3/ Shems Maarif : Au vu du constat que vous venez de dresser êtes-vous candidat à l’élection présidentielle prochaine ?


BDA : Cette question doit être posée au régime en place, l’actuel chef de l’Etat et à son gouvernement ; sont-ils prêts admettre les conditions et le verdict d’une compétition équitable et impartiale ? Sont-ils prêts à accepter qu’un courant politique présidentiel comme le Rag, cesse d’être hors-la-loi ? Sont-ils prêts à accepter qu’un mouvement social anticonformiste, allergique aux œillères comme le Fpc, participe au marché ouvert de la persuasion, argument contre argument ? Sont-ils prêts à lever les obstructions énormes et infranchissables à l’enrôlement des Mauritaniens autochtones ? Sont-ils prêts à accepter une Céni, un Conseil constitutionnel (Cc), des fichier et code électoraux, transparents et consensuels ? Sont-ils prêts à accepter la candidature de Biram Dah Abeid, supporteraient-ils la participation d’un candidat qui aurait dû battre Ghazouani en 2019 et pourrait y parvenir 5 ans après ? Le président Ghazouani va-t-il accepter de courir le risque de valider une candidature qui lui imposerait un deuxième tour en 2024 et l’obligerait de recourir, une seconde fois, à l’armée et à la répression pour imposer sa victoire ? Ne serait-il plus en sécurité en éliminant la candidature d’un adversaire aguerri, notoire et dangereux, au profit de candidature faibles et convenues ? Je pense qu’il revient au pouvoir de clarifier sa prédisposition à réaliser une élection vraie ; c’est à lui de dire quelle catégorie de candidat autoriserait- il dans sa démocratie très contrôlée.

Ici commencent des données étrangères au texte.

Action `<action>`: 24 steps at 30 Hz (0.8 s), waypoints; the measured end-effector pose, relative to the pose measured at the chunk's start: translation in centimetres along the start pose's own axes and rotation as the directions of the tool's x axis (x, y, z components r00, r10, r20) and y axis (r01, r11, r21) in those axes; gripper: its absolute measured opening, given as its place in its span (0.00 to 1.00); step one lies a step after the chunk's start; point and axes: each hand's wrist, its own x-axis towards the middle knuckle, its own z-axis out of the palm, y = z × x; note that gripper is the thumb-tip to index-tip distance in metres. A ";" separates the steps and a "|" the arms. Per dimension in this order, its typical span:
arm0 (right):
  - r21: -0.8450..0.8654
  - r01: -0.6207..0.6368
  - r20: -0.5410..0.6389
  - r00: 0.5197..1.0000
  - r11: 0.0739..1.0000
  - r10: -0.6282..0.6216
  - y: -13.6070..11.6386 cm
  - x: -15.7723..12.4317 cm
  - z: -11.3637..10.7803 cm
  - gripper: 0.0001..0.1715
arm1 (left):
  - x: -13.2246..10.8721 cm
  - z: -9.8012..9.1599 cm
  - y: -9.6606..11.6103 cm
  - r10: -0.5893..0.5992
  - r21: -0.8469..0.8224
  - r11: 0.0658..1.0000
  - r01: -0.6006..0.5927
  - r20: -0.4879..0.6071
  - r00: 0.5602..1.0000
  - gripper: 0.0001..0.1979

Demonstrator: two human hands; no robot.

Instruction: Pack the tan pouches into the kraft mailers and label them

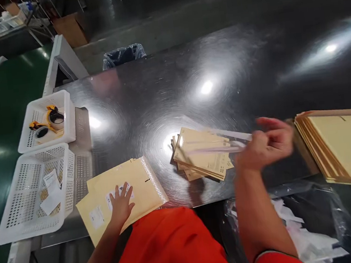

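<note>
My left hand (121,206) lies with fingers spread on a yellow padded envelope (138,190), over a white label. A second envelope (84,207) with its own white label sticks out from underneath at the left. My right hand (265,143) is closed on a thin translucent strip (231,133), which trails leftward, smeared by motion, above a stack of small yellow-brown booklets or flat packs (201,151). The strip looks like peeled backing film, though the blur hides its detail. A bubble-lined edge (154,180) of the top envelope faces the stack.
Two white baskets stand at the left: one (24,142) with tape dispensers (47,123), one (19,208) with paper slips. A pile of envelopes (350,141) lies at the right. A plastic-lined bin (326,207) with scraps is below the dark table (145,88); a green conveyor (9,91) runs left.
</note>
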 end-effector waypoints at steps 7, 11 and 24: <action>-0.380 0.388 0.913 0.301 0.840 0.274 -1.2 -9.6 6.4 0.18 | 1.3 -0.7 4.1 0.169 -0.005 0.985 -0.170 -0.052 0.984 0.40; -0.383 0.402 0.923 0.131 0.832 0.362 1.4 -15.8 10.4 0.15 | 1.7 -0.2 4.1 0.154 0.005 0.988 -0.154 -0.033 0.987 0.40; -0.143 0.566 0.978 -0.043 0.812 0.203 1.4 -21.2 16.0 0.19 | 3.1 1.8 3.6 0.020 -0.074 0.997 -0.020 -0.007 1.000 0.44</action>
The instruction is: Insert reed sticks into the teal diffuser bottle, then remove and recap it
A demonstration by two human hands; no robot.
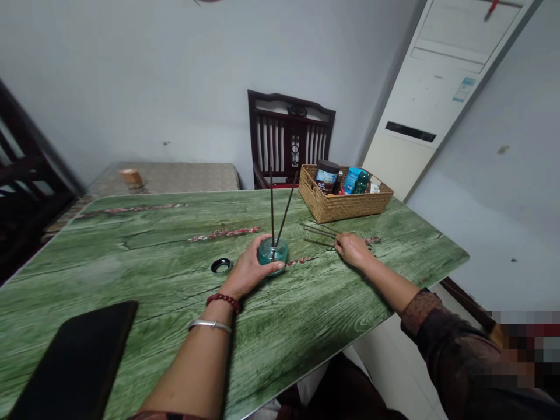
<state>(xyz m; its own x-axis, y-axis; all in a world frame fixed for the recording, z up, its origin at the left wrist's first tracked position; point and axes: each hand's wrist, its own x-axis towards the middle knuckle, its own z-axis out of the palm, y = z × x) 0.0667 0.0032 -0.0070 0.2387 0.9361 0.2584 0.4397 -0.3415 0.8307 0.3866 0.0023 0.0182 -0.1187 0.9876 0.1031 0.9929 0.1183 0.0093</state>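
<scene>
A person sits or stands at a green, wood-patterned worktop (175, 280), both forearms stretched forward from dark patterned sleeves. The left hand (251, 265) is curved around a small, round glass bottle (275, 251) of teal liquid, fingers behind it and thumb across the near side. The bottle stands upright near the middle of the worktop, with two dark sticks (272, 204) in its neck, one nearly straight up and the other leaning to the right. A red bead bracelet (223, 299) and a silver bangle (210, 325) circle the left wrist.

The right hand (352, 249) is low over the worktop to the right, its fingers drawn together at the ends of several loose sticks (319, 242) that lie fanned toward the bottle. Whether it grips any or only touches them, I cannot tell.

Just left of the left hand lies a small black ring-shaped cap (216, 269). A large dark flat device (79, 356) lies at the near left. Behind the loose sticks, a woven basket (354, 207) holds a dark-lidded jar (326, 176) and blue and green containers. Beyond the worktop stands a dark wooden chair (294, 137) against a pale wall.
</scene>
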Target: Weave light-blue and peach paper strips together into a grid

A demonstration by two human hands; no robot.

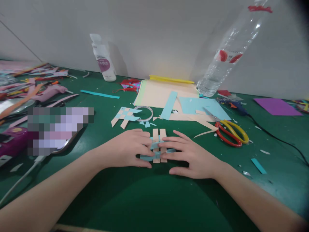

4/Shems Maarif : Quels rapports entretenez-vous avec les partis de l’opposition notamment l’UFP, le RFD qui ont engagé un dialogue avec le pouvoir ?

     
BDA : Nous en tant que courant de l’opposition, comme toutes les fractions qui l’animent, gardions des relations de concertation et de coordination avec ces deux partis, au titre de de notre rejet commun du dernier scrutin au suffrage universel mais, à notre grande surprise, nos alliés sont brusquement revenus, d’une pêche nocturne avec, au fond du filet, un accord de connivence générale, entre le gouvernement et eux, sur le fondement de mots d’ordre et d’intention forts louables; aujourd’hui, les voici partenaires de l’Insaf, donc, membres de la majorité, c’est-à-dire comptables de son bilan et de ses erreurs. 


5/Shems Maarif : Le président du parti SAWAB sous les couleurs duquel vous êtes élus à l’Assemblée nationale pour la seconde fois a écrit sur sa page FACEBOOK un commentaire très critique à l’égard des propos du président GHAZOUANI concernant la France partagez-vous ces propos ?  Vous engagent-ils ?

BDA : De prime abord, il est de notoriété publique que les liens du parti de mes compagnons de Rag à ceux de Sawab, concernent plutôt les élections. Les membres du Rag n’ont pas intégré le parti Sawab et Sawab réciproquement. Certaines personnalités du Sawab, ne cachent pas leurs hostilité et allergie à davantage de rapprochement avec le Rag. En vérité, l’idéologie des uns et des autres ainsi que leurs choix et priorités divergent, quant au fond et de manière décisive.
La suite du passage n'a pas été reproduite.